┌──
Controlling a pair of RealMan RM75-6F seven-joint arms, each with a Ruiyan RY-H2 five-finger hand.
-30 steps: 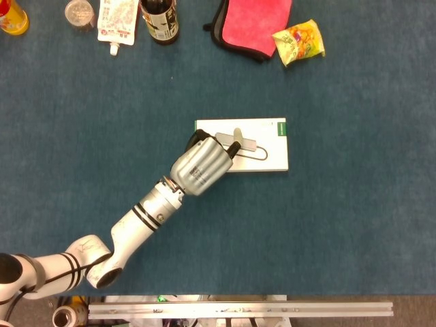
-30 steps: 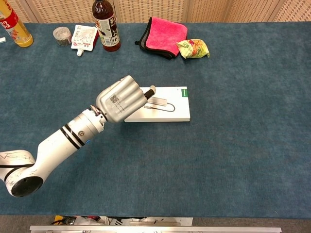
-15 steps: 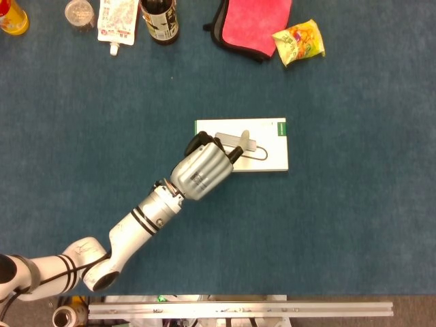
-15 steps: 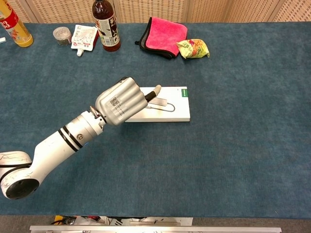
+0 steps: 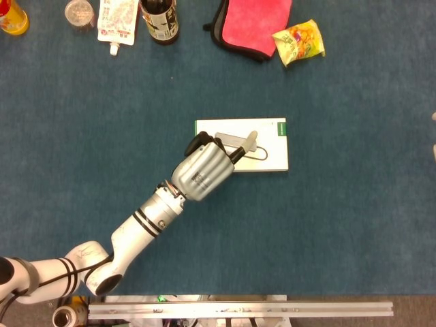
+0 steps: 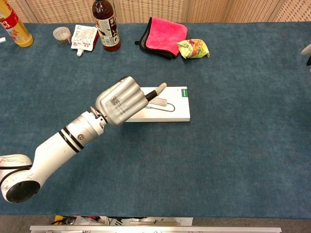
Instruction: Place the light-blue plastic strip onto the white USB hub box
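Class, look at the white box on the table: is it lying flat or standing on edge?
Lying flat. The white USB hub box shows its broad printed face upward on the table, with the left hand over its left end.

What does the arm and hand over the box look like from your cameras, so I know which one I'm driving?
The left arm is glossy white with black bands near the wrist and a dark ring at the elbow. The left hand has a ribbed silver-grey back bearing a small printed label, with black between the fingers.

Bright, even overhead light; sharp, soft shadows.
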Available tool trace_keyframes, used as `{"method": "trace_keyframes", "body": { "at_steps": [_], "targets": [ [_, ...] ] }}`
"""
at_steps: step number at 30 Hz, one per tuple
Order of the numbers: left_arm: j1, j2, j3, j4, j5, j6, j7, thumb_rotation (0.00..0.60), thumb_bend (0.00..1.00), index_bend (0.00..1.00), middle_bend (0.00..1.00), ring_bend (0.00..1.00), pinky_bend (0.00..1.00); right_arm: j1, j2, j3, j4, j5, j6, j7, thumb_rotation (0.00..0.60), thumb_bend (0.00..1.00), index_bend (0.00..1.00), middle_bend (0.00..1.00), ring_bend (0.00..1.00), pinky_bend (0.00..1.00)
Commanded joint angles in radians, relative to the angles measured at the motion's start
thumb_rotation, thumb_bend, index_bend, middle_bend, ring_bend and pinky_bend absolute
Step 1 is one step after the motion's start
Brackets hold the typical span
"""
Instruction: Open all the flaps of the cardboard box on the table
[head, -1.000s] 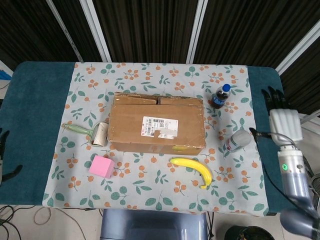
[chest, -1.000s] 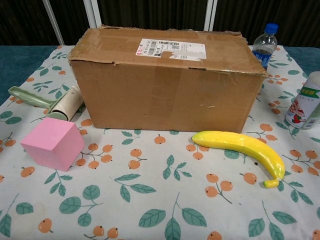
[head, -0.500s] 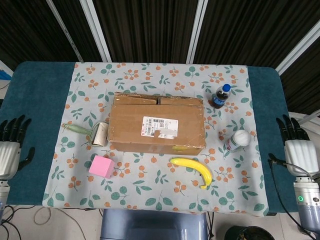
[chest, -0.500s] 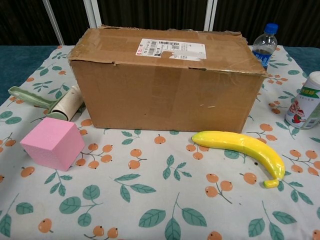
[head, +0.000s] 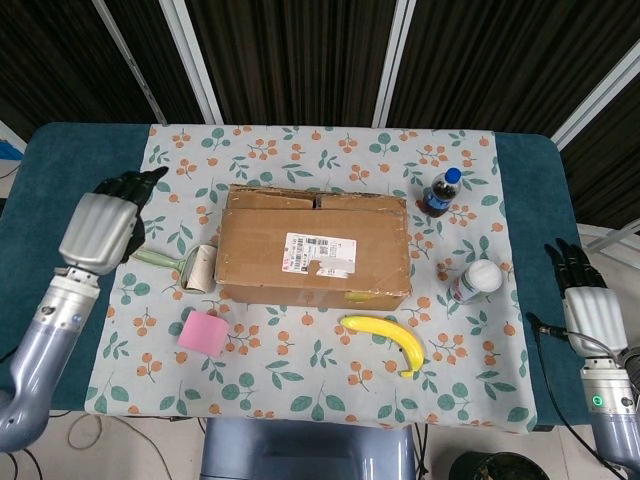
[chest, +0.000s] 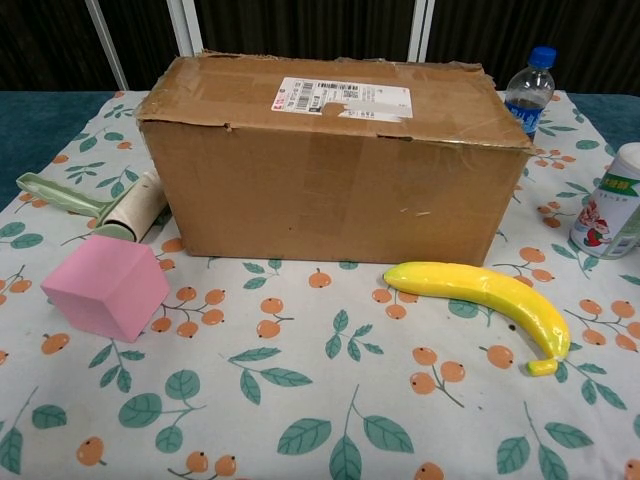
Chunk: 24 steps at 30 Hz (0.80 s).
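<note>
Your left hand (head: 103, 228) hovers at 9 o'clock of the cardboard box (head: 314, 248), fingers spread, empty; right hand (head: 590, 307) at 3, slack, empty. Flaps shut.

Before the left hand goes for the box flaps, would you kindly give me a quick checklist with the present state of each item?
1. Flaps of the box lying shut, none lifted yet: ok.
2. Left hand holds nothing: ok; it hovers left of the box.
3. Right hand away from the box: ok; it sits at the table's right edge, holding nothing.
4. Room left of the box: not ok; the lint roller lies against that side.
5. Bottle and can apart from the box: ok.
6. Tape holding the flaps: cannot tell.
</note>
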Motion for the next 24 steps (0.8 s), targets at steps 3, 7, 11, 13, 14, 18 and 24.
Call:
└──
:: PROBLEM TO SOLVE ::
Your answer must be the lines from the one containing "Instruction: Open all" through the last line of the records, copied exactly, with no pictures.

:: ANSWER FOR THE TASK ::
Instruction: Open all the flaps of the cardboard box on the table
[head, -1.000s] 
[chest, -1.000s] 
[head, -0.500s] 
[chest, -0.500s] 
[head, +0.000s] 
[chest, +0.000s] 
Chunk: 24 steps at 30 Hz (0.80 s).
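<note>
Your left hand (head: 103, 228) hovers at 9 o'clock of the cardboard box (head: 314, 248), fingers spread, empty; right hand (head: 590, 307) at 3, slack, empty. Flaps shut.

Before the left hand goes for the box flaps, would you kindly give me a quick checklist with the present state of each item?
1. Flaps of the box lying shut, none lifted yet: ok.
2. Left hand holds nothing: ok; it hovers left of the box.
3. Right hand away from the box: ok; it sits at the table's right edge, holding nothing.
4. Room left of the box: not ok; the lint roller lies against that side.
5. Bottle and can apart from the box: ok.
6. Tape holding the flaps: cannot tell.
</note>
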Motion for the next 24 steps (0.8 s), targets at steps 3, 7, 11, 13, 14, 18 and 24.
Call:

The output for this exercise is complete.